For commercial public APIs, developers pay a subscription fee or the use on a pay-per-use basis. Publishers often offer free trials so that users can evaluate them before purchasing a subscription.

Composite API

This type of API combines different data and service APIs.

Categories by use cases

All about the application programming interface

APIs can also be classified according to the systems they are designed for.

Database API

Database APIs enable communication between an application and a database management system. Developers work with databases by writing queries to access data, modify tables, etc.

Operating System APIs

This group defines how applications use operating system resources and services. Each operating system has its own set of APIs.

Remote APIs

Remote APIs define interaction standards for applications running on different machines. In other words, a software product accesses resources located outside the device that requests them.

Since two remote applications are connected over a communication network, especially the Internet, most remote APIs are written based on Web standards.


This API class is the most common one. Web APIs provide machine-readable data and functionality transfer between Web systems that represent the client-server architecture. These APIs primarily deliver web application requests and responses from servers using the Hypertext Transfer Protocol (HTTP).

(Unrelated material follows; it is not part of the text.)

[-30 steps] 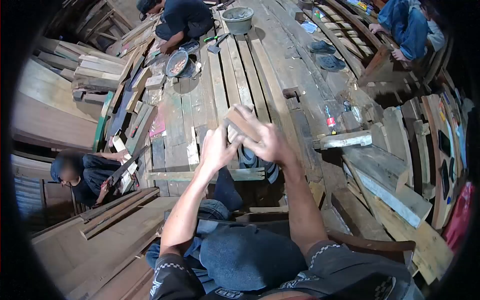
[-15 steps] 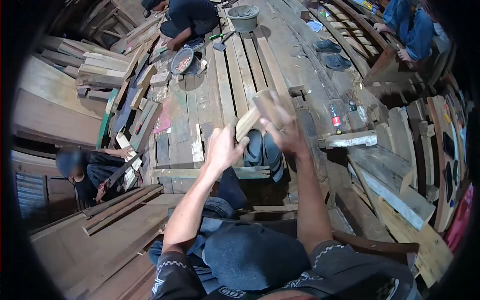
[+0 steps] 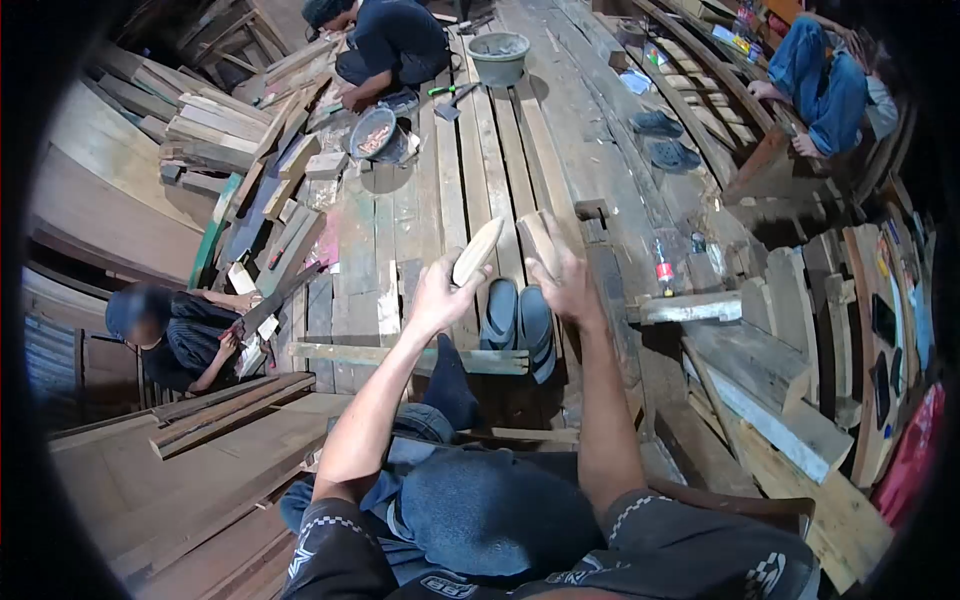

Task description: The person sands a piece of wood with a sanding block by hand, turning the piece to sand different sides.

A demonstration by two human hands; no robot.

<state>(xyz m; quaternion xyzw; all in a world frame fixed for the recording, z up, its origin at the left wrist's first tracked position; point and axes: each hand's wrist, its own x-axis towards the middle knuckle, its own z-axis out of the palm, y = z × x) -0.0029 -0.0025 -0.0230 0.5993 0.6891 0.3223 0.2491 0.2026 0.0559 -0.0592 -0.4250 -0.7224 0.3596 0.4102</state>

Developers can use Web APIs to extend the functionality of their applications or sites. Most companies use multiple APIs to connect applications and share information. Some end up needing a management tool to help them control, distribute and analyze different systems in use.

Authentication and keys

Generally, an API does two things: support communication between tools and control access to resources. The way APIs control access to resources is through authentication (identifying the user) and the authorization (determining what the user is allowed to access).

The common form of authentication uses username and password. With APIs, a API key. This is an identifier embedded in the API calls that identifies the user and determines what they are allowed to access from the server.

The documentation

All about the application programming interface

No matter how many opportunities for creating or extending software products the API offers, it would still be an unusable piece of code if developers didn’t understand how to use it.

Documentation is a reference manual containing all the necessary information about the API. Good documentation includes, among other things:

  • a quick start guide
  • authentication information
  • explanations for each call (request)
  • examples of each request and return with a description of the answer, error messages, …
  • code examples for popular programming languages like JavaScript, Python or PHP
  • tutorials
  • SDK examples (if SDKs are available) illustrating how to access the resource, etc.

Documentation typically consists of two columns: human and machine. The human column contains API descriptions. The machine column has a console for making calls. This part also contains information that is of interest to the clients as well as the servers during testing.